**Required action:**
Report every line of the records that contains the word "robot".

**Records supplied:**
———
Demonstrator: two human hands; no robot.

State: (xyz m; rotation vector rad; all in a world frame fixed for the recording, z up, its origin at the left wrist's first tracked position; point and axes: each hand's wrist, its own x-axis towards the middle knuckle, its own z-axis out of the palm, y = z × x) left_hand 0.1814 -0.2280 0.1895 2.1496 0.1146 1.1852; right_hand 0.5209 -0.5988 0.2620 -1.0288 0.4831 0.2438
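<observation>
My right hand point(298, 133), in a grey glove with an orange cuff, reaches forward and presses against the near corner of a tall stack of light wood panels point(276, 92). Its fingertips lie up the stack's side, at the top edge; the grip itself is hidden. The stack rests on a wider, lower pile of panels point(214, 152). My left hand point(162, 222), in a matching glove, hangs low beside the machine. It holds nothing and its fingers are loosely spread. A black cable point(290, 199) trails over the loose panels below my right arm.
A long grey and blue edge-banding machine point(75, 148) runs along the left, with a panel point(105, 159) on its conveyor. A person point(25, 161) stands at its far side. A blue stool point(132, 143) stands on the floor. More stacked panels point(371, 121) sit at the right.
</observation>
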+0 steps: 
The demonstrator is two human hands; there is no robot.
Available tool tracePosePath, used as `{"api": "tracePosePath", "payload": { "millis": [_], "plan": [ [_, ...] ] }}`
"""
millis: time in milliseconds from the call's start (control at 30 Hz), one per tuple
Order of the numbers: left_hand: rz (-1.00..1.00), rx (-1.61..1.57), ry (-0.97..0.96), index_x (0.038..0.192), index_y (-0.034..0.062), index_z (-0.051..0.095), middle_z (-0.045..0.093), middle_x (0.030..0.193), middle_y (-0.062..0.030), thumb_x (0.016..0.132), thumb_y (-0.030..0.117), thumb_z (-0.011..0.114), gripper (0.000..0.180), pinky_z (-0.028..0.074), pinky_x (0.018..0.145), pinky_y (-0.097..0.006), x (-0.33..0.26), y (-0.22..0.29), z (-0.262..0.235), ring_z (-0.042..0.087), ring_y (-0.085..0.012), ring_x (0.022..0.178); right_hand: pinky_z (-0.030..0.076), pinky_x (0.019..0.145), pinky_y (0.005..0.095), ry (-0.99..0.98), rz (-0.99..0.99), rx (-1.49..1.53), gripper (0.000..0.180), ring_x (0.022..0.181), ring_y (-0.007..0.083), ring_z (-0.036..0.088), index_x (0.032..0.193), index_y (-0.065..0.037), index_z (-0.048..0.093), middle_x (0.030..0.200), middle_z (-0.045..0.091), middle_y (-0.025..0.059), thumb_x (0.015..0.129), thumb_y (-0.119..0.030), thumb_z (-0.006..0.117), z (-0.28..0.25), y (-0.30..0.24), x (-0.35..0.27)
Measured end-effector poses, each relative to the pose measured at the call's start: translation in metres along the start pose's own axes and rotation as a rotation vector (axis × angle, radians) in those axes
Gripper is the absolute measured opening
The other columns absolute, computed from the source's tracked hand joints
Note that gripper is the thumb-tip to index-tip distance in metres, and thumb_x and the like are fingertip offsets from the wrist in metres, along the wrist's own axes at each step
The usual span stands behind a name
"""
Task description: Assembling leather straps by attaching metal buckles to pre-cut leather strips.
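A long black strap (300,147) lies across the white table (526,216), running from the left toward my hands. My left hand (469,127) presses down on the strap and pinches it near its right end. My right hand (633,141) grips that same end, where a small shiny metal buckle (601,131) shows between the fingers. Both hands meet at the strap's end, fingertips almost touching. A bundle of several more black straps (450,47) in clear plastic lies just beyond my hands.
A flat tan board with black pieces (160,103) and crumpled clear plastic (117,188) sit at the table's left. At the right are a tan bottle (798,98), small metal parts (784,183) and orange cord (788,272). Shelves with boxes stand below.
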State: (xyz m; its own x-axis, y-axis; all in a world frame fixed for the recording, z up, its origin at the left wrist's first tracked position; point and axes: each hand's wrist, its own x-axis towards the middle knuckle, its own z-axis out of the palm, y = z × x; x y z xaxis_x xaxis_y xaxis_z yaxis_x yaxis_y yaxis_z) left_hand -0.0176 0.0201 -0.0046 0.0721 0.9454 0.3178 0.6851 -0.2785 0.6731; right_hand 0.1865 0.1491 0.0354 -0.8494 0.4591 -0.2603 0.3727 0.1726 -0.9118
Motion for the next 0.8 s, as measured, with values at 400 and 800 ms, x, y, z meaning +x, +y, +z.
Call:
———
**Response box:**
Demonstrator: two human hands; no robot.
The demonstrator is two human hands; there is no robot.

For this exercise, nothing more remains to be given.